"""
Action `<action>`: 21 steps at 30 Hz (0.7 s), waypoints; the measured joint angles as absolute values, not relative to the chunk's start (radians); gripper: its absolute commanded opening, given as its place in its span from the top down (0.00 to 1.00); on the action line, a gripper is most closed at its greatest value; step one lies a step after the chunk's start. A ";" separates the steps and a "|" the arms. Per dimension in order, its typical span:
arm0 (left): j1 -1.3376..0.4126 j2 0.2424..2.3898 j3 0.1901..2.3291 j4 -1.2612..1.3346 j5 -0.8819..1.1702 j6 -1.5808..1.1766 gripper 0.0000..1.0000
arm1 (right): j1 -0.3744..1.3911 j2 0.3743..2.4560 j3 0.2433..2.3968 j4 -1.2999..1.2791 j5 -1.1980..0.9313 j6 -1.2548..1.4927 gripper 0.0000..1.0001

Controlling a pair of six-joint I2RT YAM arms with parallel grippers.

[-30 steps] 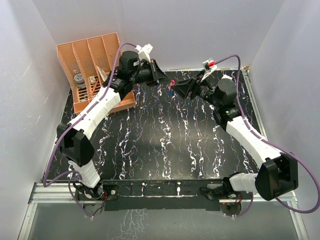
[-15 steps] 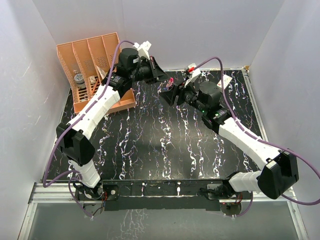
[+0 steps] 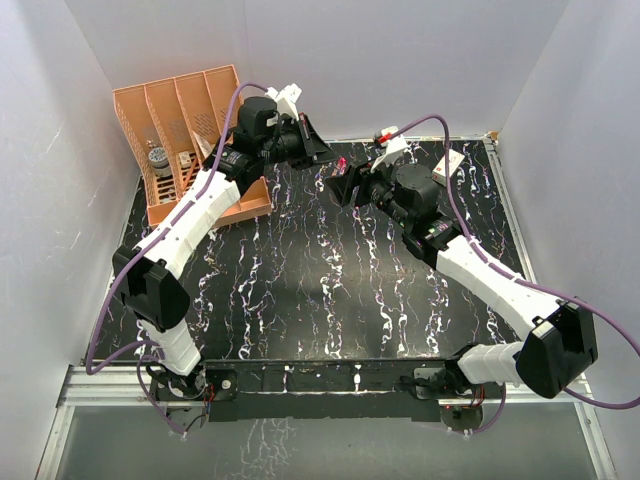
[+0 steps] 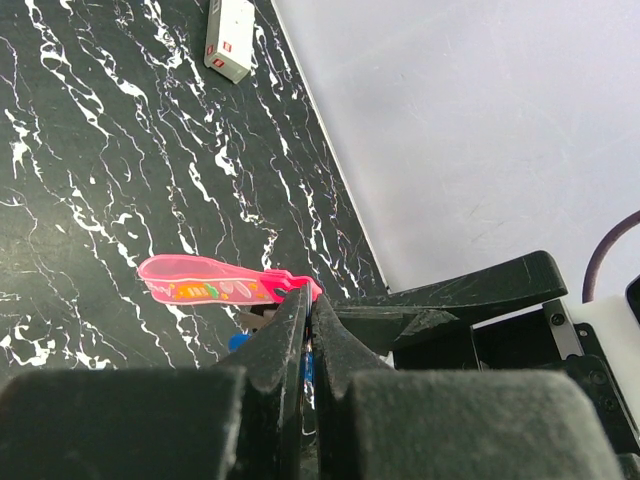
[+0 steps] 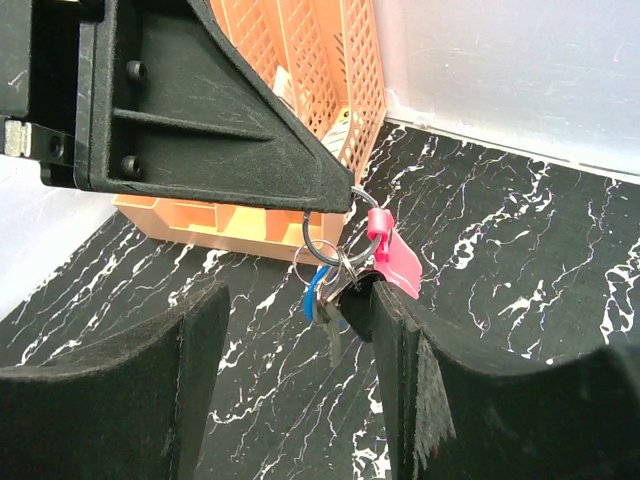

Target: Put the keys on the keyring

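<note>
I'm pinching the flat, glossy red-pink plastic keyring (image 4: 205, 290) in my closed left claw (image 4: 308, 305), its length sticking out sideways. Tiny blue-headed and dark keys (image 5: 325, 290) are dangling inside my wide-open, empty right claw (image 5: 295, 295).

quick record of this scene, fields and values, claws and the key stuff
left claw: shut on the keyring's end, held above the table
keyring: pink strap, sticking out from the left claw
keys: one blue-headed, one dark, dangling by wire rings under the left claw
right claw: open, fingers either side of the keys
tray: orange, far left corner
box: small, white, lying on the table
</note>
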State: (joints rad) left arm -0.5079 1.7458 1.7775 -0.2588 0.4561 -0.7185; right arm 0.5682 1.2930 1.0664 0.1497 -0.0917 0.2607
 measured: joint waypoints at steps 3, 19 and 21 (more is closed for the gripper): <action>-0.508 1.747 1.785 -0.265 0.456 -0.719 1.00 | 0.570 1.294 1.066 0.150 -0.080 0.255 0.43; -0.508 1.793 1.851 -0.332 0.490 -0.723 1.00 | 0.572 1.333 1.066 0.159 -0.056 0.213 0.59; -0.508 1.794 1.851 -0.349 0.492 -0.721 1.00 | 0.572 1.334 1.066 0.158 -0.052 0.210 0.62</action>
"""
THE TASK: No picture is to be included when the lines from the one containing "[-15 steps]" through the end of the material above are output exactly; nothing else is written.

EXERCISE ANSWER:
[-15 steps] 
[+0 steps] 
[+0 steps] 
[+0 steps] 

Target: Put the keys on the keyring

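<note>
I'm pinching the flat, glossy red-pink plastic keyring (image 4: 205, 290) in my closed left claw (image 4: 308, 305), its length sticking out sideways. Tiny blue-headed and dark keys (image 5: 325, 290) are dangling inside my wide-open, empty right claw (image 5: 295, 295).

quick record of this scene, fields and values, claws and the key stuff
left claw: shut on the keyring's end, held above the table
keyring: pink strap, sticking out from the left claw
keys: one blue-headed, one dark, dangling by wire rings under the left claw
right claw: open, fingers either side of the keys
tray: orange, far left corner
box: small, white, lying on the table
</note>
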State: (joints rad) left arm -0.5079 1.7458 1.7775 -0.2588 0.4561 -0.7185; right arm 0.5682 1.2930 1.0664 0.1497 -0.0917 0.2607
 measured: joint waypoints at steps 3, 19 and 21 (more is closed for the gripper): <action>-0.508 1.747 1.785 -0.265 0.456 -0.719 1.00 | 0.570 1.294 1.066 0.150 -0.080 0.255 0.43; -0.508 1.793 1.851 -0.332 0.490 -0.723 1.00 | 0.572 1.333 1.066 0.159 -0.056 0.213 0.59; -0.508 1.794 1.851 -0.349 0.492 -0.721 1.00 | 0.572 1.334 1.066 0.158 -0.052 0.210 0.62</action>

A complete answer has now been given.